General Motors will report its first-quarter 2020 earnings tomorrow, May 6th before the market’s opening bell. The GM Q1 2020 earnings report will be noteworthy for investors, stakeholders and fans alike, as it will contain interesting information on many levels.

Expectations

As of this writing, Wall Street consensus pegs GM Q1 2020 earnings to land around 40 cents per share from $32 billion in revenue. Not all analysts are in agreement on that forecast, by the way.

For instance, Credit Suisse analyst Dan Levy slashed his first-quarter 2020 estimate from a 29 cents per share earnings to a loss of 9 cents. The analyst still rates GM stock as a Buy, with a $33 price target as a result of the Detroit-based automaker having a strong balance sheet and sufficient free cash flow generation, enough to get it through the COVID-19 crisis, and beyond. Meanwhile, GM earned $1.41 per share on $35 billion in revenue in the first quarter of 2019.
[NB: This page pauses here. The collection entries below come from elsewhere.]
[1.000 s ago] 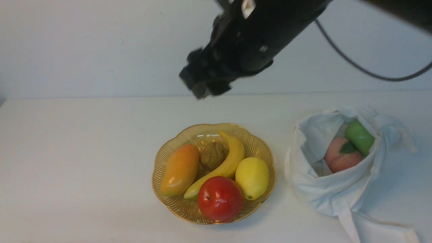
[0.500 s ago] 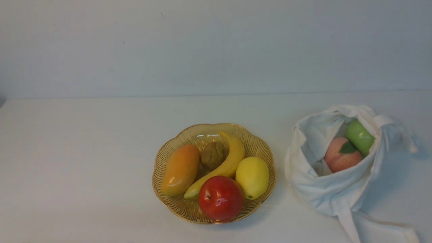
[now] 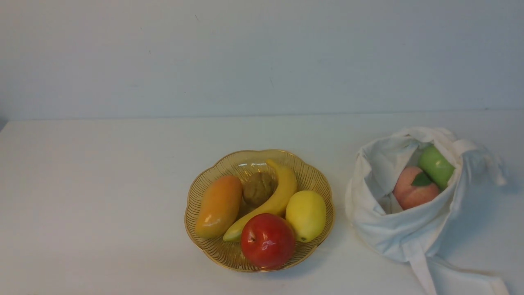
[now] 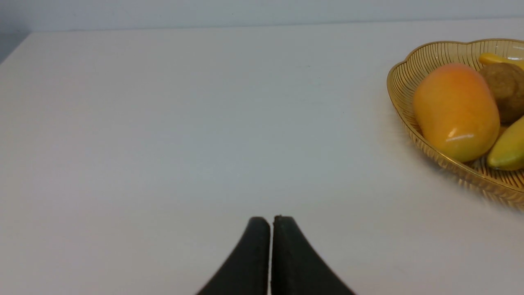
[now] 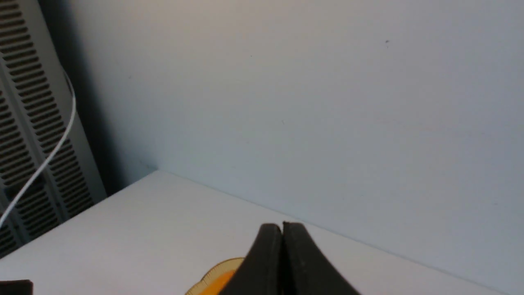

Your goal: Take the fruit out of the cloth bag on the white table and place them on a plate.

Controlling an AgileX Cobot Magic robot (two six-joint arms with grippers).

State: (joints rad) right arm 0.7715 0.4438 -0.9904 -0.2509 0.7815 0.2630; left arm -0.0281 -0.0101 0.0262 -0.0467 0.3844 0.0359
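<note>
The amber plate (image 3: 315, 180) stands mid-table and holds the red apple (image 3: 267, 240) at its front. The white cloth bag (image 3: 403, 235) lies to its right, mouth open, with the pink peach (image 3: 411, 192) and the green apple (image 3: 436, 166) inside. Neither arm shows in the front view. My left gripper (image 4: 271, 219) is shut and empty, low over bare white table (image 4: 143, 123), with the plate (image 4: 403, 76) off to one side. My right gripper (image 5: 282, 226) is shut and empty, held high, with the plate's edge (image 5: 213, 276) just below its fingers.
The plate also holds a mango (image 3: 219, 206), a banana (image 3: 272, 200), a lemon (image 3: 306, 215) and a brown walnut-like fruit (image 3: 258, 188). The bag's strap (image 3: 458, 278) trails to the front right. A louvred panel and a white cable (image 5: 41, 164) stand beyond the table's edge.
The right arm, which hung above the plate a second ago, has risen out of the front view. The fruit, plate and bag have not moved.
</note>
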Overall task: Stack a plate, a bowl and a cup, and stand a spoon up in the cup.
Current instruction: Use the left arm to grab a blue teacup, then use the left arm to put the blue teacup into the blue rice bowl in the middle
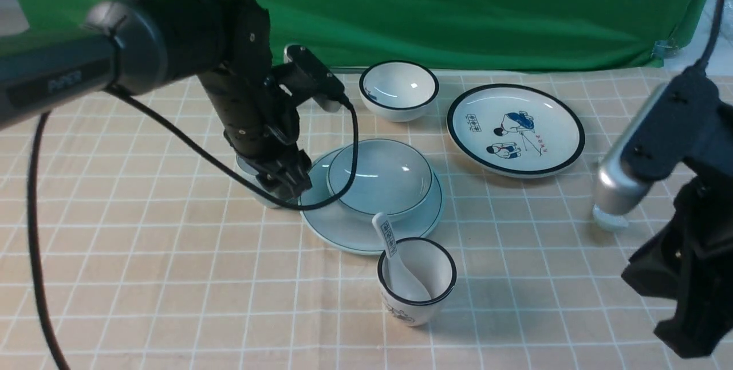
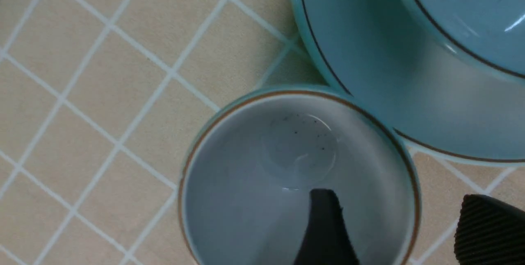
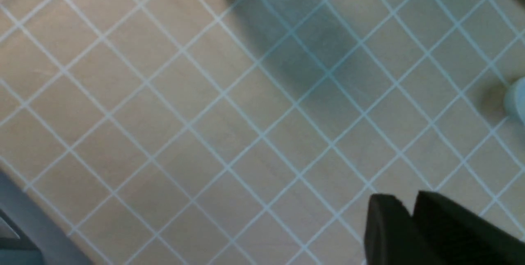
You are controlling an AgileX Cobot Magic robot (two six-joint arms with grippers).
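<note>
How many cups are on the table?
2. A plain pale blue-green handleless cup stands beside the large blue-green plate. A white black-rimmed cup stands nearest the robot, holding a white spoon. The arms may hide more.

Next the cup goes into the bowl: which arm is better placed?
Left. Its claw is open astride the cup wall, close beside the bowl; the right claw sits far off over bare cloth.

bowl (image 1: 379, 178) on plate (image 1: 348, 233), cup (image 2: 287, 154) apparently touching plate
</note>
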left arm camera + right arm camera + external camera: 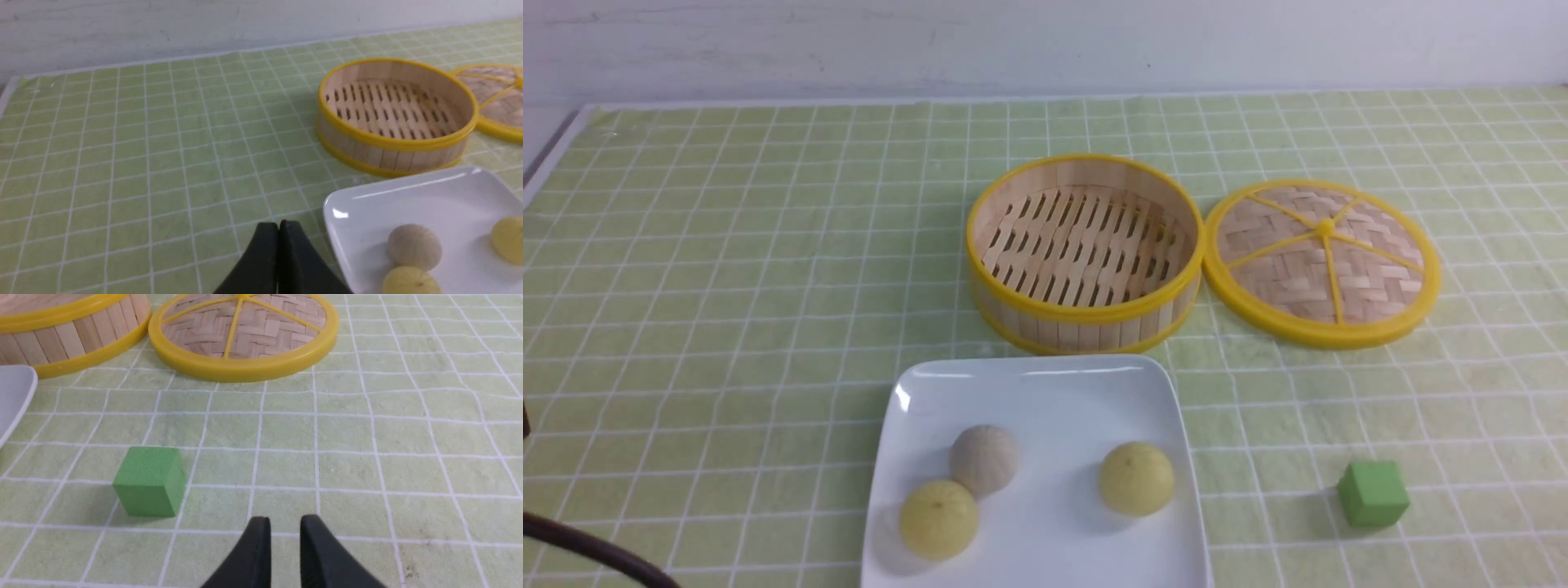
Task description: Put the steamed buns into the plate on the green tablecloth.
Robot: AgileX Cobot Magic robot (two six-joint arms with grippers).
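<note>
All three steamed buns lie in the white square plate [1045, 392] on the green tablecloth [727, 286]: a whitish-grey one [984, 457], a pale yellow one [938, 518] touching it, and another yellow one [1137, 478] apart to the right. My left gripper [278, 228] is shut and empty, hovering over the cloth just left of the plate [408, 196], near the grey bun [414, 246]. In the right wrist view my right gripper [285, 522] stands over bare cloth, its fingers slightly apart with nothing between them. Neither gripper's fingers show in the front view.
An open bamboo steamer [1085, 253] with yellow rims stands behind the plate, and its woven lid [1323, 261] lies beside it on the right. A green cube [1373, 493] sits right of the plate, near my right gripper [149, 481]. A dark cable [580, 549] crosses the front left corner.
</note>
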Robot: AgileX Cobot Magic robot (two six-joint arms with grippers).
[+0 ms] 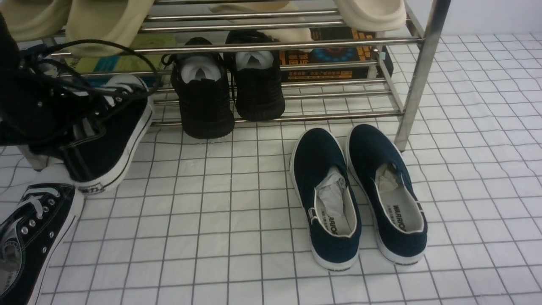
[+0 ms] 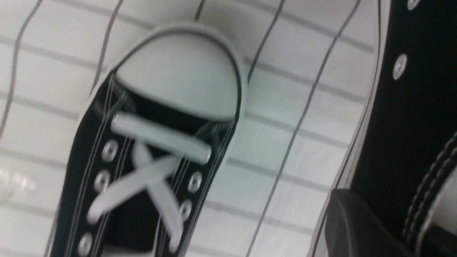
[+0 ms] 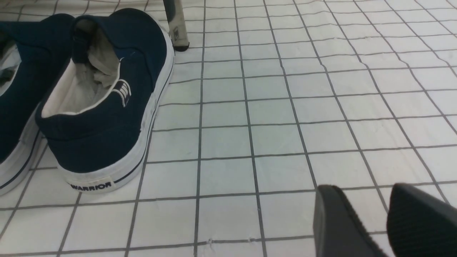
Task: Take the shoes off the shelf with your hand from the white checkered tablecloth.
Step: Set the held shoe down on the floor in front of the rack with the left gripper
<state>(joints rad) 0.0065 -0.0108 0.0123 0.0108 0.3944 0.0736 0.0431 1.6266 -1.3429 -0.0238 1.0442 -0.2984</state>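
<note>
My left gripper (image 1: 63, 127), black with a looping cable, is shut on one black canvas sneaker (image 1: 108, 140) and holds it tilted in front of the shelf's left end, heel near the white checkered tablecloth (image 1: 220, 212). In the left wrist view a finger (image 2: 357, 228) presses the held sneaker's (image 2: 410, 107) side wall. The other canvas sneaker (image 1: 31, 237) lies on the cloth at the front left, its white toe cap and laces also in the left wrist view (image 2: 153, 142). The steel shelf (image 1: 417, 84) stands behind. My right gripper (image 3: 371, 217) is open and empty just above the cloth; it is not in the front view.
All-black knit sneakers (image 1: 228, 93) sit on the shelf's lowest tier, with beige slippers (image 1: 106, 21) above and boxes (image 1: 334, 59) behind. Navy slip-ons (image 1: 360, 195) lie on the cloth in front of the shelf's right leg (image 3: 176, 28) and show in the right wrist view (image 3: 103, 100).
</note>
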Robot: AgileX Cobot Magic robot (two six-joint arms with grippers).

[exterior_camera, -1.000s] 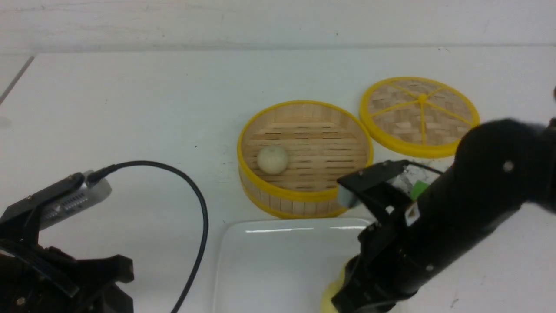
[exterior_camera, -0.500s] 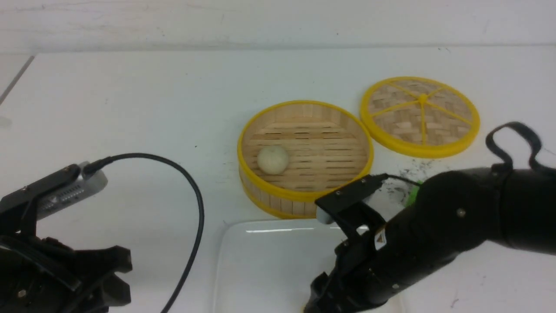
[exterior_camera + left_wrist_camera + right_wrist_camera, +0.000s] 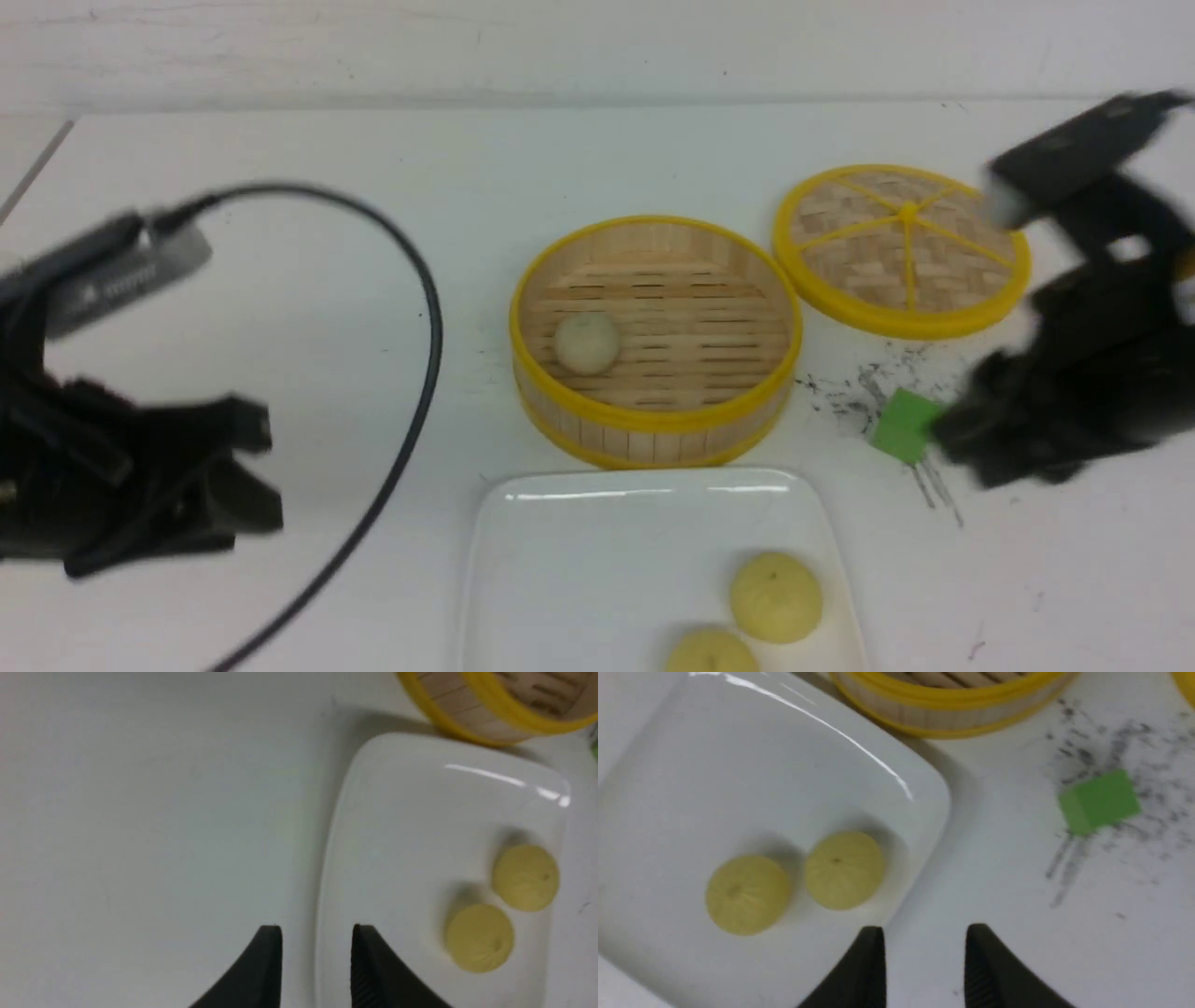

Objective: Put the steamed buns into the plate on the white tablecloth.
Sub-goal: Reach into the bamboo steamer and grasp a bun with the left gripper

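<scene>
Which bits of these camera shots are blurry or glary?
Front view: black right gripper smeared by motion blur, glare streak along the glossy white square plate; left wrist view: soft shadows beside both round pale yellow buns.

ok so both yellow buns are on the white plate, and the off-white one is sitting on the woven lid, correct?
Not quite: the off-white bun is inside the bamboo steamer basket, not on the lid; the front view shows it. Both yellow buns are on the white plate, as you said.

Two yellow buns (image 3: 776, 597), one off-white bun (image 3: 586, 343), one green cube (image 3: 906, 426)
</scene>
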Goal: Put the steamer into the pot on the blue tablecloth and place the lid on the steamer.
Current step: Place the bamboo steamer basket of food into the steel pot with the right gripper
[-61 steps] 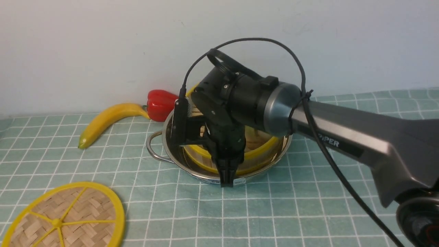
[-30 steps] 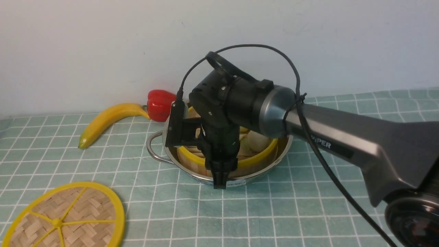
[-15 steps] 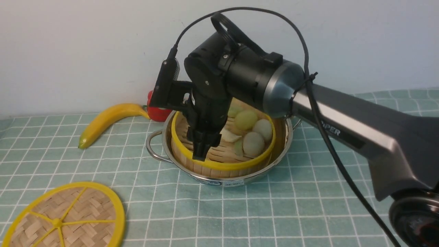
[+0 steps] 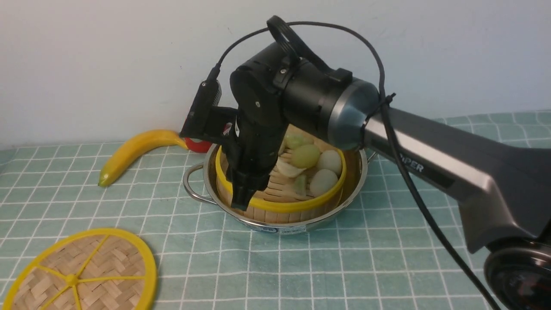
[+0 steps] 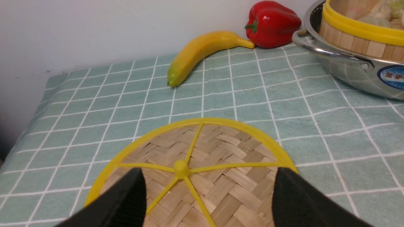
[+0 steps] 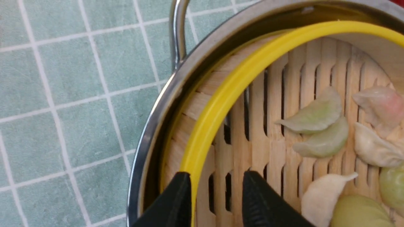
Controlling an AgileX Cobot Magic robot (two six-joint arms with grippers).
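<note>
Pale, bare wall (image 4: 86,64) stands behind a surface covered by the blue tablecloth (image 4: 366,267). Over the near-left part of the steamer (image 4: 284,206), the right tool (image 4: 241,200) points downward. In the right wrist view its two black fingers (image 6: 262,201) stand apart, with the steamer's yellow rim and slatted floor showing in the gap, and they pinch nothing. Whether one finger brushes the rim I cannot tell.

The steamer sits upright inside the pot (image 4: 318,224), with dumplings and buns (image 4: 320,170) gathered toward its right half. The pot rests on the cloth, one wire handle (image 4: 189,185) toward the robot's left. Behind it on the left, a red pepper (image 5: 271,23) lies just beside the pot, and a banana (image 5: 202,52) lies with one end just beside the pepper.

Seen only from its own wrist camera, the left tool (image 5: 208,171) is spread wide over the lid (image 5: 221,151), holding nothing. The lid lies flat on the cloth at the near left, well apart from the pot.
</note>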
Analysts expect the second quarter to be much worse, with GM losing 85 cents per share from $24 billion in revenue. Even assuming better car sales in May and June, analysts see GM Q2 sales dropping 33 percent on a year-over-year basis. Auto sales fell about 50 percent in April compared to April of last year.

Last week, GM cross-town rival Ford Motor Company reported a $2 billion loss for the first quarter while FCA reported a $1.8 billion loss this morning. FCA has announced plans to restart production the week of May 18th.

Things To Watch For

Arguably the biggest news to watch for will be executives’ guidance on restarting production in light of the COVID-19 pandemic. GM’s plan to cope with the effects of the pandemic, both financially and strategically, will be another. And though GM plants are not sitting completely idle as they make ventilators and face masks, those are not viable alternatives to sustain the automaker into the future. To cope with the effects of the pandemic, The General drew down $15.4 billion from its credit lines, while opening up another line of credit worth $3.6 billion. It also suspended its dividend and share repurchase program, as well as any prior guidance for the 2020 fiscal year.

Another major topic during the GM Q1 2020 earnings release tomorrow will be electric vehicles, and how the virus will impact their development and customer demand. GM has quite an EV onslaught planned, with a strategy to bring to market 20 EVs by 2023.

Stock

GM shares are trading 43 percent down year-to-date, which is slightly better than the 47 percent drop for cross-town rival Ford Motor Company. The Blue Oval reported a $2 billion loss during the first quarter, though it’s worth noting that the automaker was having issues prior to the COVID-19 downturn. Incidentally, Ford shares rose 4.1 percent after it announced the $2 billion loss for Q1, while also forecasting a $5 billion loss for Q2.

Generally speaking, auto stocks have been struggling during the pandemic, with suppliers, dealership groups, and automaker all seeing significant losses in value on the market. Only Tesla remains the exception, with shares up 80 percent year-to-date, despite the automaker having never turned a profit from automotive operations. Fanboydom for the win, as they say.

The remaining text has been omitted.